Two of the nation’s conservative think tanks, the Tax Foundation and the Illinois Policy Institute, have recently reported the details of the property tax burden shouldered by Illinois taxpayers.

In an article titled, “How High Are Property Taxes in Your State?” the Tax Foundation’s Jared Walczak notes the variety of ways property taxes are assessed in the different states, and then “cuts through this clutter” in a report and map, “presenting effective tax rates on owner-occupied housing.”

This is the average amount of residential property tax actually paid, expressed as a percentage of home value.

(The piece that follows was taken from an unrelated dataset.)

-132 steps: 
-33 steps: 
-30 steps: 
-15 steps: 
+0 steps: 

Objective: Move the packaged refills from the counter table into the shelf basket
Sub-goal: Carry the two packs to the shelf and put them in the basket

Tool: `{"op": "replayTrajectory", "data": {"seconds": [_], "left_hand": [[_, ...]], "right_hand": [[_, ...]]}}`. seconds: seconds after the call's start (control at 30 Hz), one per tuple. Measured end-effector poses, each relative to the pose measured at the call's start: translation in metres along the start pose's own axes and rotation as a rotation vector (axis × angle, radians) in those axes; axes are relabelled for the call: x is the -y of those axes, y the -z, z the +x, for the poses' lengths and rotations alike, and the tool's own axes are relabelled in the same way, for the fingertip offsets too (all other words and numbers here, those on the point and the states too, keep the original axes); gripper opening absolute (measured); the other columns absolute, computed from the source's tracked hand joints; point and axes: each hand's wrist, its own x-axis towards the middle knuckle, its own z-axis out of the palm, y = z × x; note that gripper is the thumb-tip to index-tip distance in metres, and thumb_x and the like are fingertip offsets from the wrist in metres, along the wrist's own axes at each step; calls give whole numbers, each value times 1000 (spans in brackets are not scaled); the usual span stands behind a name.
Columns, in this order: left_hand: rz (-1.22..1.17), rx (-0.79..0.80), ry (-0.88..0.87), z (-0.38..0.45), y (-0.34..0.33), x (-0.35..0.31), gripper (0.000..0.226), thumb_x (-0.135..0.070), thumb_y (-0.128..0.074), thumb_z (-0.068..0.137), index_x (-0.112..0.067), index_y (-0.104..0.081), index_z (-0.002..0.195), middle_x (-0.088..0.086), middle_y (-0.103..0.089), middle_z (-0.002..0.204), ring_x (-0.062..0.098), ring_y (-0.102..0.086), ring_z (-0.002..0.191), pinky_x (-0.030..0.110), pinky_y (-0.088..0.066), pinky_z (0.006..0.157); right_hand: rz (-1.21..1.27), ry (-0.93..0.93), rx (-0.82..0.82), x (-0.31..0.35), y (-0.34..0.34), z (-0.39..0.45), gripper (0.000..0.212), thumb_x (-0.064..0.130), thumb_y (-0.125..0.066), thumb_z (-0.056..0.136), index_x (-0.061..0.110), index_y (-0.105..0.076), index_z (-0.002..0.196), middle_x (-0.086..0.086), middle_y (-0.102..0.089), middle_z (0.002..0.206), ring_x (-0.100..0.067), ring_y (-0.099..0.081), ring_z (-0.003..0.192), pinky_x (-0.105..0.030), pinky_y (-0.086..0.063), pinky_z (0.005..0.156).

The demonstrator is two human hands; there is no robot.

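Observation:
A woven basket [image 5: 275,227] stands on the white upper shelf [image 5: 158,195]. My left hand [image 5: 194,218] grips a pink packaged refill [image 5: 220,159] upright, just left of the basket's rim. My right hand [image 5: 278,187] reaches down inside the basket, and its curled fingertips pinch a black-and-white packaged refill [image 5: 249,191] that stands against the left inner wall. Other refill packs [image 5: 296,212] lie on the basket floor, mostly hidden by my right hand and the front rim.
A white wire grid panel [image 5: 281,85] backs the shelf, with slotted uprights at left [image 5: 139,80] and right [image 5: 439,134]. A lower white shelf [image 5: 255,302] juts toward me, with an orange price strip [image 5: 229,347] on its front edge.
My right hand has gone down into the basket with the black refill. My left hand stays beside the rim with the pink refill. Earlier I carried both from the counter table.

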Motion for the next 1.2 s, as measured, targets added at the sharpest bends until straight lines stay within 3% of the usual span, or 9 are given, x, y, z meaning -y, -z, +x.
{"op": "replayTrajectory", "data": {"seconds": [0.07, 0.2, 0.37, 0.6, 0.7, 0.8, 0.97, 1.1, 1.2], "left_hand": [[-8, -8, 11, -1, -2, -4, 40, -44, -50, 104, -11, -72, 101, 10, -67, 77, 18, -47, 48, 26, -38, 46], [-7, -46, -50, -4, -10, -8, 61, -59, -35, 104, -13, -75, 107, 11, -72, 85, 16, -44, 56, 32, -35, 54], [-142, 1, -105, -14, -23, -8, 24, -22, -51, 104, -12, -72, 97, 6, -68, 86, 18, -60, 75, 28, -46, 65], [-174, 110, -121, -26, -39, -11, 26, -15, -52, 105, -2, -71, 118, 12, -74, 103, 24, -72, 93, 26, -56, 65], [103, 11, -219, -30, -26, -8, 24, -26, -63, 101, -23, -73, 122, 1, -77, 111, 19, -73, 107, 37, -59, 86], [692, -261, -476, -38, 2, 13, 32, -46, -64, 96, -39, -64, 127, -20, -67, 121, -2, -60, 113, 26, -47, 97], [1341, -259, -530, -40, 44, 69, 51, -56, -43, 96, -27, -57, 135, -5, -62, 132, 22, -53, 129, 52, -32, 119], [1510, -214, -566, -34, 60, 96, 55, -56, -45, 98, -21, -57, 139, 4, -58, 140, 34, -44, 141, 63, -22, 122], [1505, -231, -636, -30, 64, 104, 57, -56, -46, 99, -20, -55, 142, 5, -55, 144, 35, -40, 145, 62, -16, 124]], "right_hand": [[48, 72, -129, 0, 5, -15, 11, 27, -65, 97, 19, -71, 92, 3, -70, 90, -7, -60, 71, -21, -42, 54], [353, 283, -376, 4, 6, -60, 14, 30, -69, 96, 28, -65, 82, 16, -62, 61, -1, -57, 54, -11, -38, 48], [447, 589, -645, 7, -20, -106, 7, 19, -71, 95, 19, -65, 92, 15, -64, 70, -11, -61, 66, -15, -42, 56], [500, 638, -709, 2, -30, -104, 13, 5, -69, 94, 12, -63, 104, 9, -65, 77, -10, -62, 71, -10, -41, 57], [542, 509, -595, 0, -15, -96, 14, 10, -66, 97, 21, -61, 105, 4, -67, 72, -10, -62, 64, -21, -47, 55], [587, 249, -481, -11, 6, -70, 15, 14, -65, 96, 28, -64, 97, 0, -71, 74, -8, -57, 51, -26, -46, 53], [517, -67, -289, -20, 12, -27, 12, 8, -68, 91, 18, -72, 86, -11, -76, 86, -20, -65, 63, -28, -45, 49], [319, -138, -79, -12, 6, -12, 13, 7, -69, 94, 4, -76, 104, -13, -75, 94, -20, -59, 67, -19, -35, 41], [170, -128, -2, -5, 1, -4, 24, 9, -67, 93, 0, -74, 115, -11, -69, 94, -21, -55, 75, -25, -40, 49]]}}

Some states with high property taxes, like New Hampshire and Texas, rely heavily on property taxes in lieu of other major tax categories; others, like New Jersey and Illinois, impose high property taxes alongside high rates in the other major tax categories.

New Jersey has the highest effective rate at 2.38% and is followed closely by Illinois (2.32%), New Hampshire (2.15%), and Connecticut (1.98%).

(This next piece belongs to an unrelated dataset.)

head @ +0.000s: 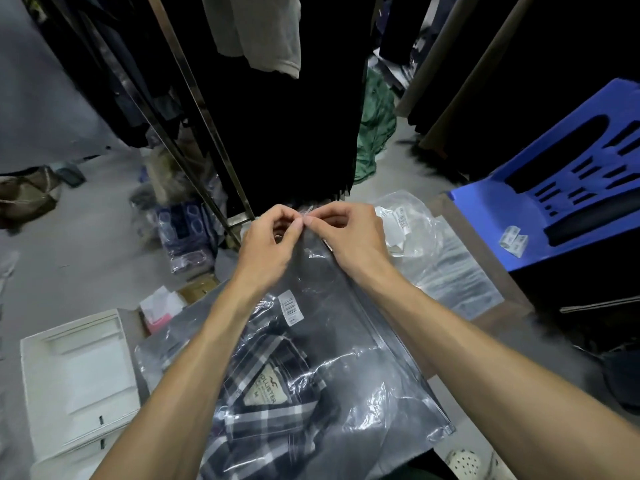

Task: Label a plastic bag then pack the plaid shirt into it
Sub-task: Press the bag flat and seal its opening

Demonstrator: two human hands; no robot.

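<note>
The plaid shirt (pixel 263 393) lies folded inside the clear plastic bag (pixel 346 341), collar tag facing up, in the near centre of your view. The bag rests on the tabletop (pixel 491 317), with its zip edge running along the right side from near to far. A white barcode label (pixel 291 306) is stuck on the bag's upper face, just beyond the shirt collar.

At the far end of the bag, your left hand (pixel 268 249) and your right hand (pixel 349 237) meet. Each grip is pressed together, thumb against forefinger, pinching the bag's far corner; the two thumbs touch each other.

To the right of the bag lies a stack of empty clear bags (pixel 450 271), with a smaller bag of white tags (pixel 398 220) at its far end. A blue plastic chair (pixel 554 188) stands further right, with two loose labels (pixel 514 239) on its seat. On the near left sits a white moulded tray (pixel 76 375). Dark garments (pixel 284 116) hang from a rack at the far centre.
</note>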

The Illinois Policy Institute’s Austin Berg examined “the politicians getting rich off Chicago’s property-tax scheme”:

Illinois House Speaker Mike Madigan and Chicago Alderman Ed Burke both run law firms specializing in the lucrative field of Cook County property-tax appeals, one of the most inefficient, corrupt systems in urban politics. Illinois Senate President John Cullerton is a member of a large law firm that handles a range of issues, including property-tax law. The three have held political office in Illinois for a combined 126 years.

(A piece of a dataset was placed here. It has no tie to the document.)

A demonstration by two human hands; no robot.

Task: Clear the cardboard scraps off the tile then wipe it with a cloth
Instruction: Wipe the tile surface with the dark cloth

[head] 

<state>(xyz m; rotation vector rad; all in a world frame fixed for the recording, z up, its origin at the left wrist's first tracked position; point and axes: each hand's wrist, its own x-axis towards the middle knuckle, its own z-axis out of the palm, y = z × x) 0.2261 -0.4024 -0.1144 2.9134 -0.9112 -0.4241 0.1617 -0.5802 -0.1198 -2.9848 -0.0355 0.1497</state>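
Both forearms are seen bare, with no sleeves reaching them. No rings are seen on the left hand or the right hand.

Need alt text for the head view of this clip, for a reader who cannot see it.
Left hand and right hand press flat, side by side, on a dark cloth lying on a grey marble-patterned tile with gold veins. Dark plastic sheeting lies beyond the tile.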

“The property-tax-assessment process in Cook County,” Berg writes, “is convoluted by design.”

In simple terms, the Assessor’s Office “assesses the value of every property in the county. […] Property owners can then appeal that assessed value in a number of ways. […] Flawed property valuations and the process required to fix them are a cash cow for law firms, including those of Madigan, Burke and Cullerton, which know what strings to pull.

What doesn’t add up is nearly two-thirds of those appeals were successful: an astonishing number that reveal a faulty assessment process ripe for savvy attorneys. Any way you slice it, taxpayers lose.